To do: Your answer must be the full listing below, restated word for word, with no pictures in it.

Dataset extract:
::::
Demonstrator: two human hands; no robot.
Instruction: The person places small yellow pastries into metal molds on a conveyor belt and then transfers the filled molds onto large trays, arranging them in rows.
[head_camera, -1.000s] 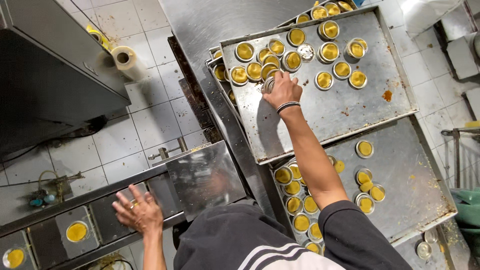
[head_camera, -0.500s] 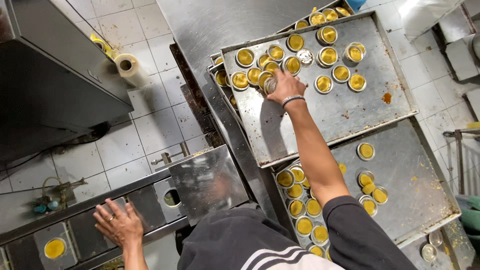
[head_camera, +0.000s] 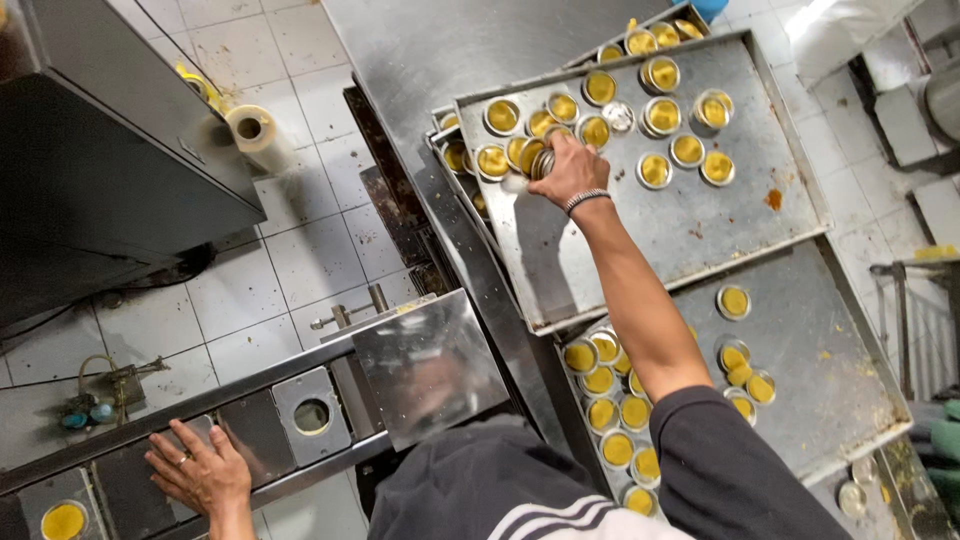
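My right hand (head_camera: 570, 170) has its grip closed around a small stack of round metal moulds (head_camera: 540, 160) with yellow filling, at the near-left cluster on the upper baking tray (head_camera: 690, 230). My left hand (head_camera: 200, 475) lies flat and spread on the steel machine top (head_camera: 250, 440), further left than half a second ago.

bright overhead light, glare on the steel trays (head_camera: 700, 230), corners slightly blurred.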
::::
Answer to the problem:
Demonstrator: two human hands; no robot.
Instruction: The person places small yellow pastries into metal molds on a conveyor belt and then transfers the filled molds onto large trays, arranging them in rows.
[head_camera, -1.000s] 
[head_camera, -0.500s] 
[head_camera, +0.000s] 
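My right hand (head_camera: 570, 170) has its grip closed around a small stack of round metal moulds (head_camera: 540, 160) with yellow filling, at the near-left cluster on the upper baking tray (head_camera: 690, 230). My left hand (head_camera: 200, 475) lies flat and spread on the steel machine top (head_camera: 250, 440), further left than half a second ago.

bright overhead light, glare on the steel trays (head_camera: 700, 230), corners slightly blurred.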

No further response is needed.